Son of man, behold, I take away from thee the desire of thine eyes with a stroke: yet neither shalt thou mourn nor weep, neither shall thy tears run down.
Son of man, behold,.... This is said to raise the attention of the prophet, something strange and unusual, interesting and affecting, being about to be delivered:
I take away from thee the desire of thine eyes with a stroke; meaning his wife; who very probably was of a beautiful countenance, and goodly to look to; however, of an amiable disposition, and in her conjugal relation very agreeable to the prophet; and, no doubt, a truly religious woman, and upon all account's desirable to him. This lovely object of his affection the Lord, who is the sovereign disposer of all persons, signifies he would take away from him by death unto himself; that is, suddenly and at once; and so the Syriac and Arabic versions render it, "with a sudden stroke"; as sometimes persons are struck with death at once with an apoplexy or palsy.

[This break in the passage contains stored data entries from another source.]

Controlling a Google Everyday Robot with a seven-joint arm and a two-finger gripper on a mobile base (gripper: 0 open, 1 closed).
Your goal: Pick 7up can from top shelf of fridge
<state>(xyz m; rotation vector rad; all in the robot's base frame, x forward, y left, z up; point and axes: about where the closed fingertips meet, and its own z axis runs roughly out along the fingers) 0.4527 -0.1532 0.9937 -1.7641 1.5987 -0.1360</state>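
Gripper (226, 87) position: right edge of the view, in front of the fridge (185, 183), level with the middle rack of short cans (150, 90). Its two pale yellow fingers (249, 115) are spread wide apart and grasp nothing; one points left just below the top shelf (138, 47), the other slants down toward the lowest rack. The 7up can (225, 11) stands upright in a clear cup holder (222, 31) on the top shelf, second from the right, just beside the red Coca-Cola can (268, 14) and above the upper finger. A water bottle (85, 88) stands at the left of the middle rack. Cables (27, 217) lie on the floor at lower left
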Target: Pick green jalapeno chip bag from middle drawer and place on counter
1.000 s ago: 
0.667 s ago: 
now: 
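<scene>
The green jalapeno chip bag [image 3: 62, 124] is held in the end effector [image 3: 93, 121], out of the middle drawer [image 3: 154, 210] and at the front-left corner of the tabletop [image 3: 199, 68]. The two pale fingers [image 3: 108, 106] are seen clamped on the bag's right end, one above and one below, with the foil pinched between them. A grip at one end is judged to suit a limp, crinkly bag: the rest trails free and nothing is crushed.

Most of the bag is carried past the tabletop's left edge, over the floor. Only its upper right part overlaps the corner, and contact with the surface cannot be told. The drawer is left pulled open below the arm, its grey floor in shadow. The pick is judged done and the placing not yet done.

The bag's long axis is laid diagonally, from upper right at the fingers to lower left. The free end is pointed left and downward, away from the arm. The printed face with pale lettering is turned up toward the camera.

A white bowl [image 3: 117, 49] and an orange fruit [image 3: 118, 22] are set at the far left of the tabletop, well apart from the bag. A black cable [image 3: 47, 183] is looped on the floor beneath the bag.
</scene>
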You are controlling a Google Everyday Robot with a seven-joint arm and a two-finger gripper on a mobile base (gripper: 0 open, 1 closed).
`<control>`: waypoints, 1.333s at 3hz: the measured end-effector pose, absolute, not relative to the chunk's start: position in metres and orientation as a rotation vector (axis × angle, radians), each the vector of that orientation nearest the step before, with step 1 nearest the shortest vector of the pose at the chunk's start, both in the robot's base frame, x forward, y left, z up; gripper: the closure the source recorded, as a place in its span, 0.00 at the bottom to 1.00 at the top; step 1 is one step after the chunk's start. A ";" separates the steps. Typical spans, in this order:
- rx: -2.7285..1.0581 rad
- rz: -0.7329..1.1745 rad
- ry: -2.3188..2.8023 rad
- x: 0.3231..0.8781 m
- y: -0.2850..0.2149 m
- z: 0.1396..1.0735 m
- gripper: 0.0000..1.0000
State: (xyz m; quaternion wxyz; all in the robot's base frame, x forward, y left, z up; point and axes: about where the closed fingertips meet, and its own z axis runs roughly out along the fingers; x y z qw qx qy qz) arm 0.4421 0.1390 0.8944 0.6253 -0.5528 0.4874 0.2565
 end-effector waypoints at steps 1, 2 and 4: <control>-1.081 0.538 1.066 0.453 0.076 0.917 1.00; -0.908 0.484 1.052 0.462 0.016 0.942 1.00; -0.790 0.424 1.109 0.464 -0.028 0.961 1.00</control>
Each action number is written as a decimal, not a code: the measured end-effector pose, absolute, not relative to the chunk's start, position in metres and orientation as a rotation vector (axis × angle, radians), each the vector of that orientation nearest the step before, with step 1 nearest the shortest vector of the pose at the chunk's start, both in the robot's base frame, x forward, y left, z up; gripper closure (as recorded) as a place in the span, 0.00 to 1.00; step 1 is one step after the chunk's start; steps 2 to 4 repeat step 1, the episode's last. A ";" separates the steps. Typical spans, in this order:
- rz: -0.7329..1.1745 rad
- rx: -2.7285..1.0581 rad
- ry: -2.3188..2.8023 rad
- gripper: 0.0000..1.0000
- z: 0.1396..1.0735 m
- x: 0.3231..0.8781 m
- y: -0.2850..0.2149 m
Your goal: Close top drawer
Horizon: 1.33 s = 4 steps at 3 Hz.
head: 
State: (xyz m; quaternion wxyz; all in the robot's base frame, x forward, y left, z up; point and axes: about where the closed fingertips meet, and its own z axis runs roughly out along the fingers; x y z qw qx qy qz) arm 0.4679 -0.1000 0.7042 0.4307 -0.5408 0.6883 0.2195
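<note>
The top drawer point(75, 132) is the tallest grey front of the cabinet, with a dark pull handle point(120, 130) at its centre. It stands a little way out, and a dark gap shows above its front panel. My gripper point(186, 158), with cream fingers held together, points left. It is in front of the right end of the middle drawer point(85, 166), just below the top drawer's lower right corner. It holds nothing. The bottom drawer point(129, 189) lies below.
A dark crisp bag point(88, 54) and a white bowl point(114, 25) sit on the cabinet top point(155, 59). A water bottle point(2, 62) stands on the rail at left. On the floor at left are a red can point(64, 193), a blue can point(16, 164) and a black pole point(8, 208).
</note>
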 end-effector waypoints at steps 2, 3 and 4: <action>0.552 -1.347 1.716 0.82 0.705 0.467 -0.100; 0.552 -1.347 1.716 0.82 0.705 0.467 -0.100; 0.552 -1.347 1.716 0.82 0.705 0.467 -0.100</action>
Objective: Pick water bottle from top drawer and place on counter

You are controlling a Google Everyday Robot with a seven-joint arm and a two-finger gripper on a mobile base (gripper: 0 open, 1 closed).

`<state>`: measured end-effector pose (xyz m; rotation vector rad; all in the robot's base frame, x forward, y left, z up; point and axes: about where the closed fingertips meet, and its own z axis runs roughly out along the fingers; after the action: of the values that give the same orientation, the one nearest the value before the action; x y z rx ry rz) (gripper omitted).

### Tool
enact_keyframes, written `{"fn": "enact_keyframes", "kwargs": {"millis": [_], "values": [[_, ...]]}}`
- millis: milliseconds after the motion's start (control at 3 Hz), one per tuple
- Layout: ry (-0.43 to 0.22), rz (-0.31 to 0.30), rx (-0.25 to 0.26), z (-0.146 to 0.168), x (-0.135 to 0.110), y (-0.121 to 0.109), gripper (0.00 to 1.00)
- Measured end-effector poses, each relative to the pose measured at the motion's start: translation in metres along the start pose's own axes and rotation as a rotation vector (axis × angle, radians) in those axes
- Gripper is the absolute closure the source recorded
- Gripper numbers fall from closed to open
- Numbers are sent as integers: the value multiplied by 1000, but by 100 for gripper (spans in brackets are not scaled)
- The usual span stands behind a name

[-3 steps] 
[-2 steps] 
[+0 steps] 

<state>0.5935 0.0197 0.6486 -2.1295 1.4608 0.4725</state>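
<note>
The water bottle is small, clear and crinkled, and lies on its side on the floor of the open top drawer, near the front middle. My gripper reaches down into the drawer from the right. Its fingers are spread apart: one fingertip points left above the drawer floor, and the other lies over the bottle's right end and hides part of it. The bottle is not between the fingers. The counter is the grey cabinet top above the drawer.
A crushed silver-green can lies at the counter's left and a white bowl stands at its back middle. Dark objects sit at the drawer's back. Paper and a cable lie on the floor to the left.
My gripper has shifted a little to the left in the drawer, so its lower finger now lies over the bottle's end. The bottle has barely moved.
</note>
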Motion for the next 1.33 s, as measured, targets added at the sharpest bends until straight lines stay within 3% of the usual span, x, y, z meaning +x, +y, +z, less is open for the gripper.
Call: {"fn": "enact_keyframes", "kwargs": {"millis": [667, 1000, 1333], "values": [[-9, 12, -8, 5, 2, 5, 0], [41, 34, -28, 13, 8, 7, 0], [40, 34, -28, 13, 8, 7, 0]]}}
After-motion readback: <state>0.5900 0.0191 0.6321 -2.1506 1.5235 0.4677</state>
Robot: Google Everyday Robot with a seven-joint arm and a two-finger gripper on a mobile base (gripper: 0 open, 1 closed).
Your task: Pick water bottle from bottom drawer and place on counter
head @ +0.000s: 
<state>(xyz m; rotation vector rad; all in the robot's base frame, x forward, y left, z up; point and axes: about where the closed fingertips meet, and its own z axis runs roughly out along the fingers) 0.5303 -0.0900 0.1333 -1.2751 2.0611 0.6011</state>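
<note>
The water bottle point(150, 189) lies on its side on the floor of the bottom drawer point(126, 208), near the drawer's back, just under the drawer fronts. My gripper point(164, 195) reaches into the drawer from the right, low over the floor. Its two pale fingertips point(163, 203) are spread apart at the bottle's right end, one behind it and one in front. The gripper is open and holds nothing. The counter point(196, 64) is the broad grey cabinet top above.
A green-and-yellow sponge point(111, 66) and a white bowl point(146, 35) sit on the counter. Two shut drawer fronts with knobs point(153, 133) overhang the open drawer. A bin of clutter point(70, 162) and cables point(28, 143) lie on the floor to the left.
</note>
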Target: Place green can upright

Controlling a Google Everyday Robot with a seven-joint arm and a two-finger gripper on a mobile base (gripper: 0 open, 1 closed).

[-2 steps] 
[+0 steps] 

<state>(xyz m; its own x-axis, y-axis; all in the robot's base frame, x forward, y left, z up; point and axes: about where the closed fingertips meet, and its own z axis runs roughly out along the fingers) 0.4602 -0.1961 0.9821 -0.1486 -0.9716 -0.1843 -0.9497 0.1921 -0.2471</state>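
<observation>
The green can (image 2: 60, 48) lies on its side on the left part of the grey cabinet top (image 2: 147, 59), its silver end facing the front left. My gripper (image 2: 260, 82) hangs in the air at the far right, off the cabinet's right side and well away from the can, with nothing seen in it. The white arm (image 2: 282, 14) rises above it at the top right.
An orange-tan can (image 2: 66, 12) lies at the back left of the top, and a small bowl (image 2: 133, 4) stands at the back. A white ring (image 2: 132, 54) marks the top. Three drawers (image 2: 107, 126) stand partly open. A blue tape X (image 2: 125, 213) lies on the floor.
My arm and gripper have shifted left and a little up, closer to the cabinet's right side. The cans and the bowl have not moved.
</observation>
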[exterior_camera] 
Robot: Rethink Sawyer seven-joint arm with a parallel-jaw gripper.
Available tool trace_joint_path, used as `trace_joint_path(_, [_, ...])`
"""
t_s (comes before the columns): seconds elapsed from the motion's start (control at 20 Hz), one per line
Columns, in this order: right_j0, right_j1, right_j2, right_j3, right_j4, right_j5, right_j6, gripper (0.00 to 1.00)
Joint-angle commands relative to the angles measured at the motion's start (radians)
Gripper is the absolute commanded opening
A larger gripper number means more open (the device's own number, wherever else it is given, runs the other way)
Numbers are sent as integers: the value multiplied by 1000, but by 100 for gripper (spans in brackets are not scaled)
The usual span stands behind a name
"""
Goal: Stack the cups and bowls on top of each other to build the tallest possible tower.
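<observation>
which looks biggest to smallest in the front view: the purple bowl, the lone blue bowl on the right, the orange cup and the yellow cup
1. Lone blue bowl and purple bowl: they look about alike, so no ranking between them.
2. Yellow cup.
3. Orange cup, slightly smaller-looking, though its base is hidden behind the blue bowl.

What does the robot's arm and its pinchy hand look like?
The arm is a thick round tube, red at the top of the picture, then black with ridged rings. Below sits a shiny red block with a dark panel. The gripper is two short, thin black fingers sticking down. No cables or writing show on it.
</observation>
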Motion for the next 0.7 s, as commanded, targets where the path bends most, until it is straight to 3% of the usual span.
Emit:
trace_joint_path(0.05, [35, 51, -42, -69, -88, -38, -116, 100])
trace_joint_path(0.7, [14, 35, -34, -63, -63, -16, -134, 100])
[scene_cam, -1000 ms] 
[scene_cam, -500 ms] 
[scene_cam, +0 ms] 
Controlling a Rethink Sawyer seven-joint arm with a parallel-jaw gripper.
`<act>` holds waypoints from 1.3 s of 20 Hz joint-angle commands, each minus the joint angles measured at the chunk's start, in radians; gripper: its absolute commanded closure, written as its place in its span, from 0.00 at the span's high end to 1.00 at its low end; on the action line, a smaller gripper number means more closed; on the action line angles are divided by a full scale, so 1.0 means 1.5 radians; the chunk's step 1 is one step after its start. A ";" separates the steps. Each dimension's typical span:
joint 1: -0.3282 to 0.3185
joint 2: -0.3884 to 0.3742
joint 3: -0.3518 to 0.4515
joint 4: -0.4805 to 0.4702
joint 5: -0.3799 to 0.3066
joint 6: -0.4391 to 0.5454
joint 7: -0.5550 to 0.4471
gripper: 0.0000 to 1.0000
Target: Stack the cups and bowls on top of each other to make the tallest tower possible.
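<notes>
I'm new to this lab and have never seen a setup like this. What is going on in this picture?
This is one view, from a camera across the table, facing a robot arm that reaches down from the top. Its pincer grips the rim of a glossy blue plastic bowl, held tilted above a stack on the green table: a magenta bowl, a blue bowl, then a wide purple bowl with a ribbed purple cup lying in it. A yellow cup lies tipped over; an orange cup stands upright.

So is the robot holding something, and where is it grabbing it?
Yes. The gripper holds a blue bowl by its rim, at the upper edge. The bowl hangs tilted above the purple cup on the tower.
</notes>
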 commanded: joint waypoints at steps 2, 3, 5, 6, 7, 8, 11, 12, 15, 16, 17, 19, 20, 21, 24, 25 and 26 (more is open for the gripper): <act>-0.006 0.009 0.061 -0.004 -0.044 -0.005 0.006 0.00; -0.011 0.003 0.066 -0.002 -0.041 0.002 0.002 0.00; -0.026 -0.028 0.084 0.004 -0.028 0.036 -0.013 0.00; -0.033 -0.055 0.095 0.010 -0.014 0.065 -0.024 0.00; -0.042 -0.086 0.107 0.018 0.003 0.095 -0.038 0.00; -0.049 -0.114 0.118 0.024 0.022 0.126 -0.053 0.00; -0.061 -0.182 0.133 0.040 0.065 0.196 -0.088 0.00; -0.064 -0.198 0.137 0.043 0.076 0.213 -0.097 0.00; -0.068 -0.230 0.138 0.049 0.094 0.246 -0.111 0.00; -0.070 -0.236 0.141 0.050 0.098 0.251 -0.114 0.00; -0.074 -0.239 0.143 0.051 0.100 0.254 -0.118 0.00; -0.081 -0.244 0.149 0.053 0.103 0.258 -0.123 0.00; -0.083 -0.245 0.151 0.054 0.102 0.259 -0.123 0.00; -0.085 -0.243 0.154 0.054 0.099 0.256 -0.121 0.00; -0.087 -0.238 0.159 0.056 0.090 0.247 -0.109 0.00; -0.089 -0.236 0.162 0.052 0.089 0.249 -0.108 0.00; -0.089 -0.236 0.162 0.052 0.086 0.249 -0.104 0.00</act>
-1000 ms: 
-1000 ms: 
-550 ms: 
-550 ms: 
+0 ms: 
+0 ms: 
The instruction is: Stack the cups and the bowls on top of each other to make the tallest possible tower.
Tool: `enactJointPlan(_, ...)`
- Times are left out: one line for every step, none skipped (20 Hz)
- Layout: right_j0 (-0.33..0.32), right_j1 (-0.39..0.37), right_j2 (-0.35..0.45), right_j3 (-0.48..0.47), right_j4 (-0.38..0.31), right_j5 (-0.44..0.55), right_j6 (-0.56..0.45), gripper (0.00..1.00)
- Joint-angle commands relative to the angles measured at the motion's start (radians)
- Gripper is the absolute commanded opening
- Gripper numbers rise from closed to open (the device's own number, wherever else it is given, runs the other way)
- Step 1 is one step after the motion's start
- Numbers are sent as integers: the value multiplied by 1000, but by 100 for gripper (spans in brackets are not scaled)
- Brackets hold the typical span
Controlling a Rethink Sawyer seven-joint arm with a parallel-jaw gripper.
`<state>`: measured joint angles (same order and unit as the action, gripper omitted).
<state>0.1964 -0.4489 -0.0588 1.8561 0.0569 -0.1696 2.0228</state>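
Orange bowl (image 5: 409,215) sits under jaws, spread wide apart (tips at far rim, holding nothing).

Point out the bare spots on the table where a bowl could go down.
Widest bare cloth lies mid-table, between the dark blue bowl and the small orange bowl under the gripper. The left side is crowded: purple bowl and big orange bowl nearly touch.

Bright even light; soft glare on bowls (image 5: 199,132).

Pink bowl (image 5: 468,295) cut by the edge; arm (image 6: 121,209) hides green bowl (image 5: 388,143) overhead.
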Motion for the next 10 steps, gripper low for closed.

The Targum renders it, with the pestilence; it was what the Jews call death by the hand of heaven, by the immediate hand of God; and, it may be, without any intervening disease; or, however, without any train of disorders which lead on to death:
yet neither shalt thou mourn nor weep; on account of the dead; neither privately nor publicly, inwardly or outwardly, though so near and dear a relation; and though it would seem strange, and be charged with want of natural affection, and with a brutish insensibility:
neither shall thy tears run down; his cheeks, by which vent would be given to his grief, and his mind somewhat eased; but all care was to be taken to prevent any gushing of them out of his eyes, and especially that they did not run down in any quantity on his cheeks, and to be seen; though they might seem to be but a proper tribute to the dead.